#### INPUT DATA
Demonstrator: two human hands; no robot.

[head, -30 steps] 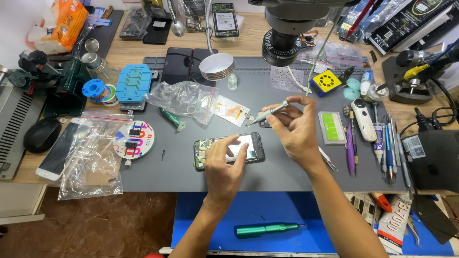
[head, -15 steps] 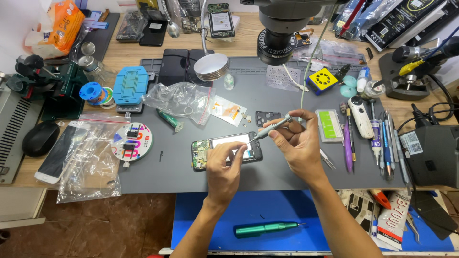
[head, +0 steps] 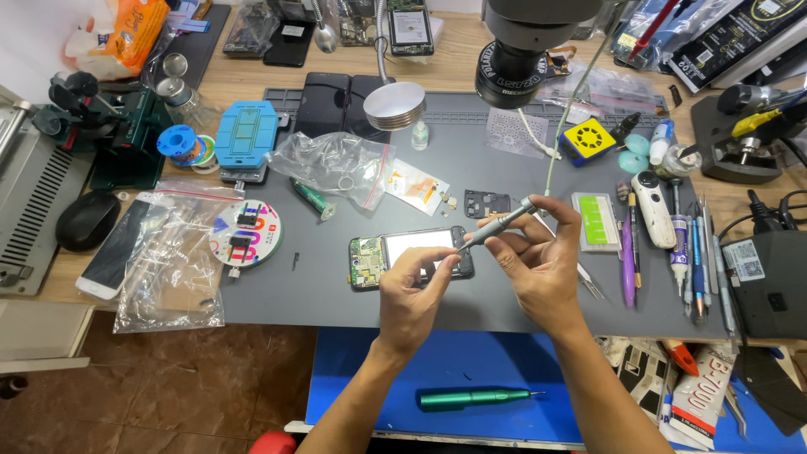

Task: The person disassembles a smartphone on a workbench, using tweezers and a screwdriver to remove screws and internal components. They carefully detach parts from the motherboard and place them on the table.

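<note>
An opened phone (head: 382, 252) with a bare circuit board at its left end lies on the grey work mat (head: 504, 307). My left hand (head: 412, 298) rests over the phone's right half, thumb and forefinger pinched at the tip of a slim grey screwdriver (head: 498, 225). My right hand (head: 542, 261) grips that screwdriver's shaft, tilted with its tip pointing down-left at the phone. A small dark phone part (head: 487, 203) lies just beyond it.
A microscope head (head: 525, 50) hangs above the mat's back edge. Plastic bags (head: 336, 164), a round parts dish (head: 245, 233), a blue stencil block (head: 246, 134), tweezers and pens (head: 689, 252) ring the mat. A green electric screwdriver (head: 475, 397) lies on the blue surface near me.
My right hand has brought the grey screwdriver down from beyond the phone, and my left fingers have lifted off the phone to pinch its tip. The view shifted slightly.
</note>
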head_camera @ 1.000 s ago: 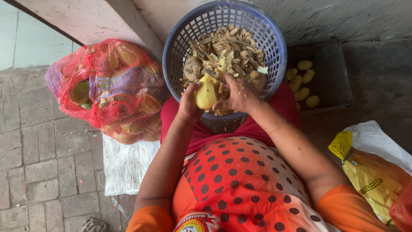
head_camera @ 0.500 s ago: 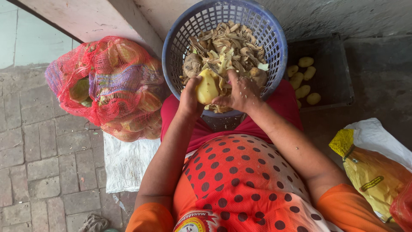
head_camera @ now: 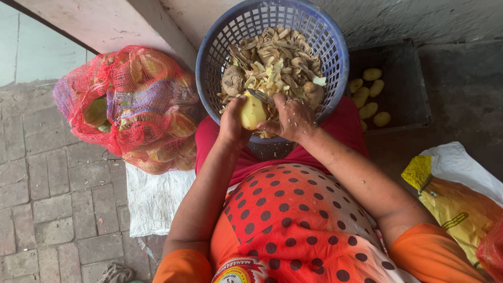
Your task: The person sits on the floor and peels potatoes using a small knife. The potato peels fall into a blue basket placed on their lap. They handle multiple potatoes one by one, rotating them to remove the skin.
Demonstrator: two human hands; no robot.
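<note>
My left hand (head_camera: 233, 121) grips a pale yellow, partly peeled potato (head_camera: 253, 111) over the near rim of a round blue plastic basket (head_camera: 212, 57). My right hand (head_camera: 291, 118) is closed around a small peeler or knife (head_camera: 260, 96), whose metal blade rests on top of the potato. The basket sits on my lap and is filled with brown and yellow peelings (head_camera: 272, 57) and a few unpeeled potatoes (head_camera: 232, 80).
A red net sack of potatoes (head_camera: 131, 107) leans on the brick floor at left, on a white cloth (head_camera: 154, 202). A dark crate (head_camera: 414, 78) at right holds several peeled potatoes (head_camera: 367, 97). A yellow and white bag (head_camera: 461, 202) lies at lower right.
The potato has turned slightly in my left hand, and my right hand has shifted over it with the blade now on top. The basket stays in place.
</note>
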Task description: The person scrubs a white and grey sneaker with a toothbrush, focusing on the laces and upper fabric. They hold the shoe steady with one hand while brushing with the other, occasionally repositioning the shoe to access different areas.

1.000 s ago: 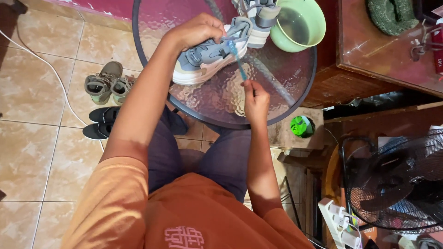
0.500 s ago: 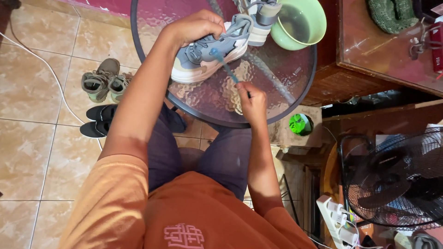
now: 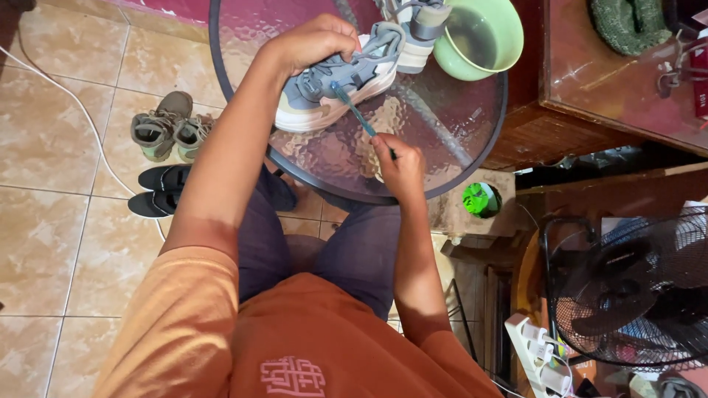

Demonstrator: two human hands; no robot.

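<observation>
Round glass tabletop [image 3: 442, 147], textured, carries everything in reach. Tiled floor [image 3: 59, 243] around it; black fan [image 3: 634, 295] low on the right, wooden cabinet [image 3: 590, 103] beyond the rim.

Grey-and-white sneaker [image 3: 332, 92] lying on its side near tabletop centre, sole edge resting on the glass, upper turned toward the brush. Second sneaker [image 3: 417, 33] just behind, touching the green bowl [image 3: 479, 37]. Bowl holds water, near enough for dipping.

On the floor left of the table: olive shoes [image 3: 166, 133], black shoes [image 3: 158, 191] just below them. Green bottle cap [image 3: 481, 199] under the rim on the right.

Left hand [image 3: 313, 44] clamped over the sneaker's top, fingers curled tight around the laces and collar. Probably pinning the shoe so it can't slide on smooth glass.

Right hand [image 3: 398, 162] closed around the handle end of a blue toothbrush [image 3: 354, 110], pencil-style grip. Brush head touching the sneaker's side, near where upper meets midsole; shaft angled up and left. Held far back on the handle, likely for reach and stroke length.
</observation>
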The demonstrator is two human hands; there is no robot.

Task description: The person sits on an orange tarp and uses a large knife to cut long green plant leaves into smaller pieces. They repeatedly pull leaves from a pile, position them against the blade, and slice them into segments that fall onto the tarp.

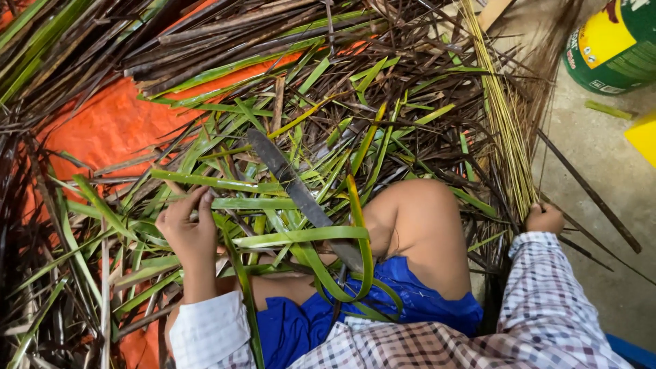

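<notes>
Left hand [188, 229] pinches a green palm leaf strip [225, 183] at 9 o'clock to steady it, right hand [544, 219] clenches bundled pale leaf midribs [502, 116] at 3 o'clock, machete [301, 195] resting across lap.

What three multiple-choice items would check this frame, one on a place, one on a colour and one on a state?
1. Where does the long dark blade lie?
A. On the green strips over the lap
B. On the concrete floor
C. Inside the green drum

2. What colour is the sheet under the leaves?
A. Blue
B. Orange
C. White

3. What is the left hand doing?
A. Resting flat on the knee
B. Hanging free
C. Pinching a green leaf strip

Answers:
1 A, the blade rests across the strips by the knee.
2 B, orange shows between the leaves.
3 C, its fingers close on the strip.
</notes>
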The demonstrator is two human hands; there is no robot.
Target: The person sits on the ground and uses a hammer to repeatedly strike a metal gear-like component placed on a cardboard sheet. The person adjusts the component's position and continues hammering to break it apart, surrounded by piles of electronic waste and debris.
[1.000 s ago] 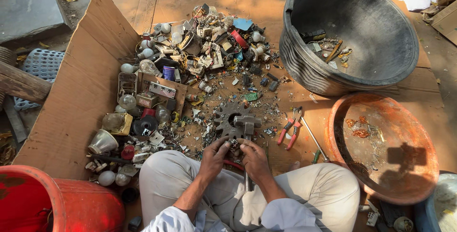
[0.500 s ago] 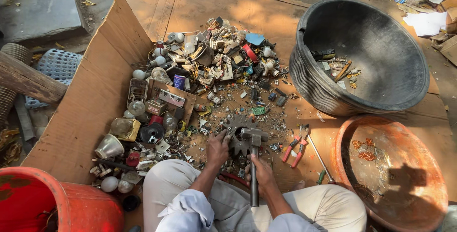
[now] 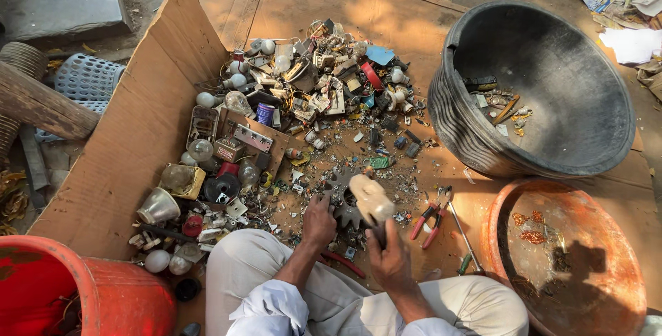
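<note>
1. On the cardboard sheet (image 3: 117,170), right in front of the seated person's knees, lies a dark toothed metal gear (image 3: 343,201) used as a small anvil.
2. Left hand (image 3: 318,222): fingers pressed down at the gear's near-left edge, closed narrow on something small there; too small to tell what it is.
3. Right hand (image 3: 391,261): fingers wrapped tight round the handle of a hammer (image 3: 371,199), head raised and motion-blurred directly over the gear.
4. Key relation: gear sits just ahead of both hands, hammer head above it, handle's long axis running from the right hand forward and slightly left toward the gear. Left hand is the nearer one, touching the gear; right hand sits back by the knee.
5. Just right of the gear: red-handled pliers (image 3: 429,220) and a thin screwdriver (image 3: 463,238), flat on the cardboard, apart from both hands.
6. Farther ahead: scrap pile (image 3: 303,95) of bulbs, circuit bits, plastic.
7. Right side: black tub (image 3: 552,164) holding a few parts, and an orange basin (image 3: 607,239) nearer with copper scraps.
8. Near left: red bucket (image 3: 103,294).
</note>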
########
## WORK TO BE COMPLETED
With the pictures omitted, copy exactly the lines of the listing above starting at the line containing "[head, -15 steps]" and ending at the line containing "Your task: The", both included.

## RESPONSE TO THIS EXERCISE
[head, -15 steps] 
[head, +0 steps] 

Task: The person disassembles a smartphone on a workbench, using tweezers and a screwdriver to remove screws and internal components. They carefully detach parts from the motherboard and place them on the table.

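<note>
An opened phone (head: 382, 252) with a bare circuit board at its left end lies on the grey work mat (head: 504, 307). My left hand (head: 412, 298) rests over the phone's right half, thumb and forefinger pinched at the tip of a slim grey screwdriver (head: 498, 225). My right hand (head: 542, 261) grips that screwdriver's shaft, tilted with its tip pointing down-left at the phone. A small dark phone part (head: 487, 203) lies just beyond it.
A microscope head (head: 525, 50) hangs above the mat's back edge. Plastic bags (head: 336, 164), a round parts dish (head: 245, 233), a blue stencil block (head: 246, 134), tweezers and pens (head: 689, 252) ring the mat. A green electric screwdriver (head: 475, 397) lies on the blue surface near me.
My right hand has brought the grey screwdriver down from beyond the phone, and my left fingers have lifted off the phone to pinch its tip. The view shifted slightly.
</note>
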head_camera @ 1.000 s ago: 
head_camera @ 0.500 s ago: 
head_camera @ now: 
Your task: The person sits on the floor and peels potatoes using a small knife. The potato peels fall into a blue basket placed on their lap. They handle multiple potatoes one by one, rotating them to remove the skin.

Nothing further remains in this exercise.